Friday, February 7, 2014

a bit of free therapy advice for you

our psychologist said something to jeremy and me yesterday which i found so powerful:



an expectation 
is an offense 
waiting to happen


it doesn't matter what type of relationship, whether it's with my spouse, my children, my friends, my co-workers, my parents, my in-laws...

if i have unrealistic, unreasonable, or most often in my case unSPOKEN expectations...

i am setting everyone up for failure. 

in order to have fruitful relationships i must measure my own expectations. what are my children actually capable of in this situation? have i voiced my expectation to my husband? am i being realistic about so-and-so or such-and-such? 

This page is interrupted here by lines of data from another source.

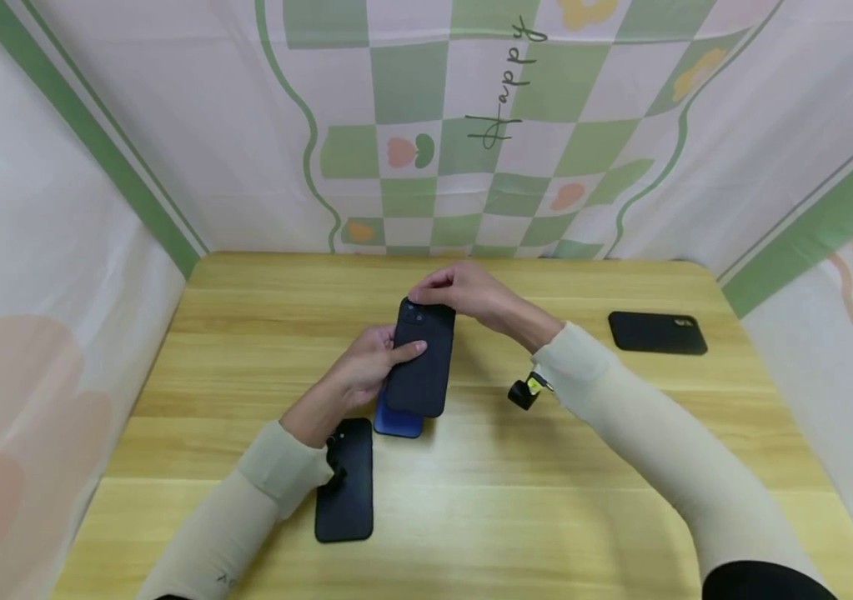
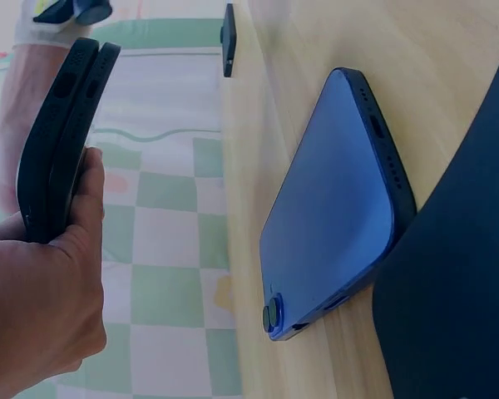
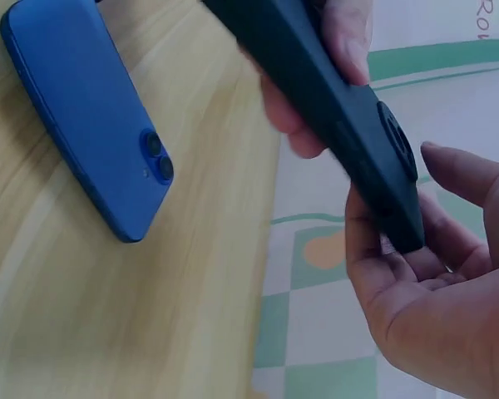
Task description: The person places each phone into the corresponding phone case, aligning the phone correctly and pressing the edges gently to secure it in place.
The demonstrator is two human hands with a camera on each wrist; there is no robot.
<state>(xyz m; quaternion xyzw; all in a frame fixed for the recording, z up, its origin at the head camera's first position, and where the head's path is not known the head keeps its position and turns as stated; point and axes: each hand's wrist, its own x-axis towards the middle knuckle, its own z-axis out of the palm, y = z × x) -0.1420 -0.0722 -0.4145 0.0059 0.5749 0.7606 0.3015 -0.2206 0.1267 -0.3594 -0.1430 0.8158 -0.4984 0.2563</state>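
Observation:
My left hand (image 1: 366,362) grips a black cased phone (image 1: 418,358), thumb across its back and fingers beneath, camera end away from me. In the left wrist view it shows as two dark layers side by side, each with a port opening at the end. At the camera end is my right hand (image 1: 471,292); in the right wrist view its fingers curl under that end, the thumb lifted off near the camera ring. Lower down lies a blue phone (image 2: 333,199) on the table, back up, partly hidden by the held phone in the head view.
Beside my left wrist a second black phone or case (image 1: 345,500) lies on the wooden table (image 1: 531,500), partly covered by the sleeve. Another black case (image 1: 657,333) rests at the far right. A small black camera (image 1: 524,393) sits at my right cuff. Patterned fabric (image 1: 403,92) hangs behind.

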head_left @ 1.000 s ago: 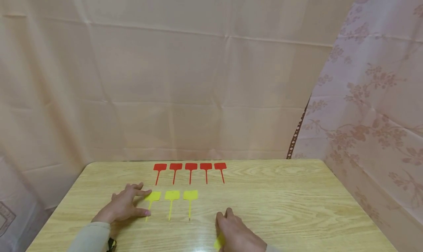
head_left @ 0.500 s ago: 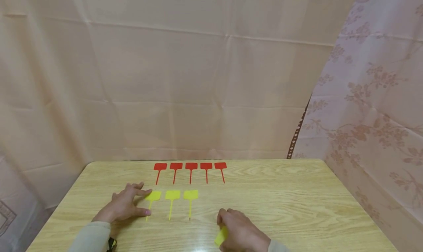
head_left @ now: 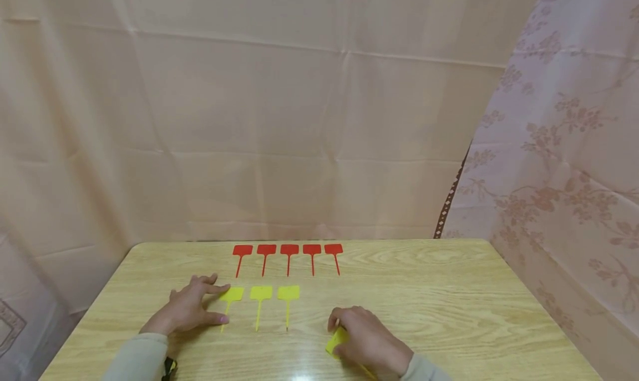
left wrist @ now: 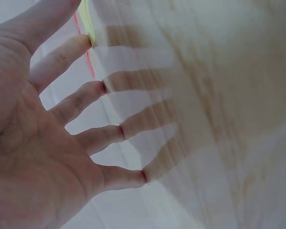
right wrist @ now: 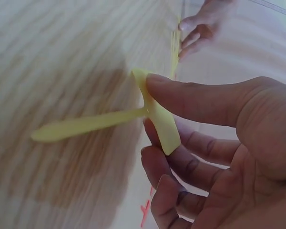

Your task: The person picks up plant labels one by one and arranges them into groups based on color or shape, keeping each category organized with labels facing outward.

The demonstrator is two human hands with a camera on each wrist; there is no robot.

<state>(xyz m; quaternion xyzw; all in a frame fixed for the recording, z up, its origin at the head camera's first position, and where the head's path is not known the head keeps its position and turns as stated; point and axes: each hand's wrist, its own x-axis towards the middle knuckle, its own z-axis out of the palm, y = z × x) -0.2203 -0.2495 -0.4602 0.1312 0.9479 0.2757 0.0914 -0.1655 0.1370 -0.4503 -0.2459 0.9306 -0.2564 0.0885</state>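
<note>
My right hand [head_left: 368, 336] pinches a yellow T-shaped plant label [right wrist: 164, 132] between thumb and fingers, low above the near part of the table. In the right wrist view the label's stem points left, away from the palm. On the left, my left hand [head_left: 188, 309] lies spread on the table, its index fingertip and thumb touching the leftmost yellow label [head_left: 233, 294]. Two more yellow labels, a middle one [head_left: 261, 293] and a right one [head_left: 288, 292], lie flat beside it in a row, stems toward me.
Behind the yellow row lies a row of several red labels [head_left: 289, 250], stems also toward me. The wooden table [head_left: 424, 292] ends at a beige curtain [head_left: 299, 120], with a floral cloth [head_left: 564, 176] on the right. A small dark item [head_left: 170, 367] is by the left sleeve.
My right hand has moved slightly farther from me and right, turning the yellow label so more of its plate and a bit of stem show. The left hand stays put.
</note>
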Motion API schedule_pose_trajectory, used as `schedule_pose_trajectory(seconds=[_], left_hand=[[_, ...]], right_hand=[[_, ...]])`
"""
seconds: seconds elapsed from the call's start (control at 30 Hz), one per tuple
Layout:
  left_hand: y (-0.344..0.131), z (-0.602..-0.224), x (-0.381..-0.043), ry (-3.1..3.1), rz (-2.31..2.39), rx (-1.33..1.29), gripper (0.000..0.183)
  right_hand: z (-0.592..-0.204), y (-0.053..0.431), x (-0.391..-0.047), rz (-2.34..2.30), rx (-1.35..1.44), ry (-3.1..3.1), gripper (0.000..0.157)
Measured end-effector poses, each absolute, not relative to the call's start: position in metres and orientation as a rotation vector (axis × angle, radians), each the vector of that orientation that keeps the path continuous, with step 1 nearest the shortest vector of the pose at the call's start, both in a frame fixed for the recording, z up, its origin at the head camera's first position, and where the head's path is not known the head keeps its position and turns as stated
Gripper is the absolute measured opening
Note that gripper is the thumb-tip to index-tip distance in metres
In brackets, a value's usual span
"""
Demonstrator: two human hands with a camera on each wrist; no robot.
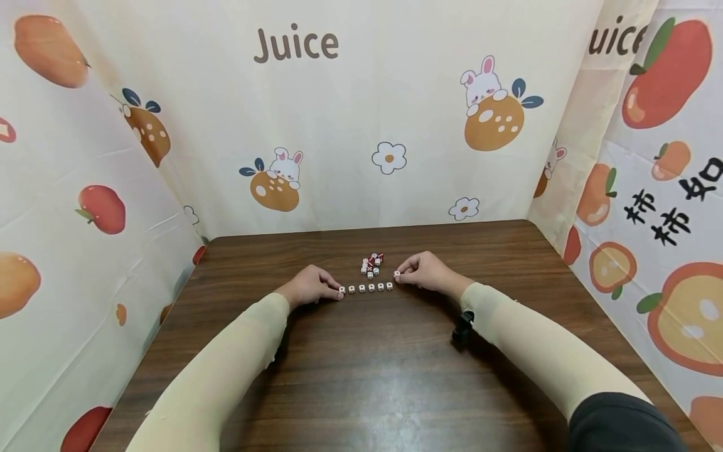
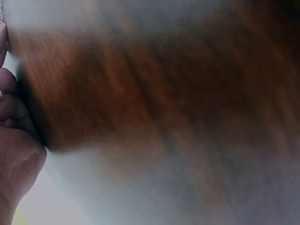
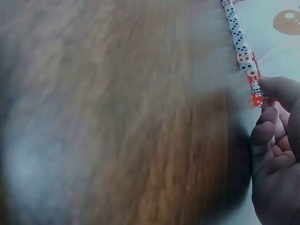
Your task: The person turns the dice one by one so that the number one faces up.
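A row of small white dice (image 1: 362, 289) lies across the table, several of them side by side with small gaps. At the row's left end, my left hand (image 1: 307, 287) pinches the outermost die (image 1: 341, 290) between thumb and fingertips. My right hand (image 1: 425, 272) holds another white die (image 1: 397, 274) in its fingertips, just beyond the row's right end and a little farther back. The right wrist view shows the line of dice (image 3: 240, 44) leading toward the right hand (image 3: 276, 145). Only part of the left hand (image 2: 18, 145) shows at the edge of the left wrist view.
Behind the row sits a loose pile of white and red dice (image 1: 370, 266). The brown wood-grain table (image 1: 373, 364) meets a printed curtain (image 1: 339, 125) at the back and on both sides. A black wrist device (image 1: 463, 329) hangs under the right forearm.
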State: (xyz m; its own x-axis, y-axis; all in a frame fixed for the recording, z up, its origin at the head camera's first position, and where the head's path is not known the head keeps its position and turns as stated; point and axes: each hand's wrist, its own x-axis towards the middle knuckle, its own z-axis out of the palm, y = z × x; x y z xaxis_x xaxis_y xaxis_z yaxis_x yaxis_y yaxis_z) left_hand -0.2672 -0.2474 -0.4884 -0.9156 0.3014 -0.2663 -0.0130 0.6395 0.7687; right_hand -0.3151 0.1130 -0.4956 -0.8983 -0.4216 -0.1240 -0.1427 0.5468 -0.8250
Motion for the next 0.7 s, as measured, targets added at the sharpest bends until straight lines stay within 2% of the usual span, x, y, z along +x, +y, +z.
schedule_pose_trajectory(seconds=[0.7], left_hand=[[-0.2457,-0.4901,-0.2664,2.507,1.171,0.224,0.018]], right_hand=[[-0.5011,0.1181,-0.3048,-1.177,-0.633,2.504,0.013]])
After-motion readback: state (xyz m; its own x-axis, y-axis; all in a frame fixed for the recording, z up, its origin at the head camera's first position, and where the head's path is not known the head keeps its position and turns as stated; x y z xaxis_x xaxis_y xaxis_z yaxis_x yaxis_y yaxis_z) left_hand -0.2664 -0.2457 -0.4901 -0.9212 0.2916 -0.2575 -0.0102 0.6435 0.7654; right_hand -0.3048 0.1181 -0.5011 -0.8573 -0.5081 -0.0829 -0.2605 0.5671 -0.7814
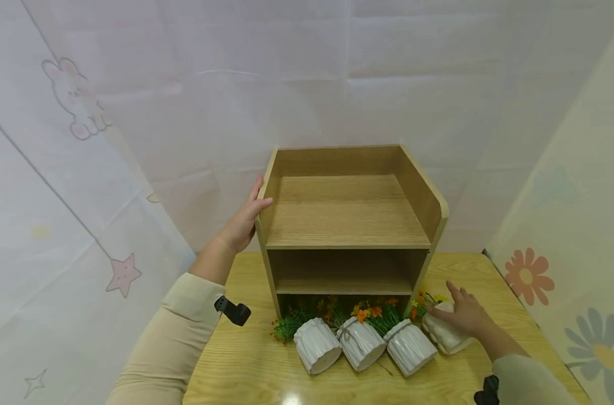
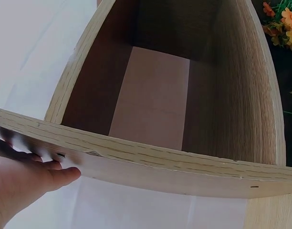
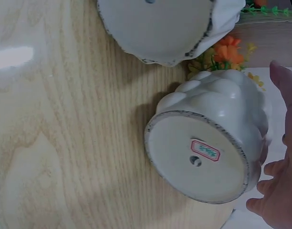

avoiding the sometimes difficult work of asking tough questions (of myself), altering my expectations, letting go of unreasonable hopes and explaining my thoughts breeds frustration, impatience, anger and resentment.

this places the people i love in an impossible position, where they will never be able to meet my standards.

and i set myself up to be offended and disappointed.



conversely, if i can take a few moments to figure out if my expectations are realistic, reasonable and then explain my expectations (and discuss them, being open to adjusting them) i will put my loved ones in a position to succeed!

and i set myself up to encourage and support and praise...which creates an environment (a relationship) full of peace and joy and love.



expectations can be a very good thing.

but out of control expectations will bring disconnect every single time.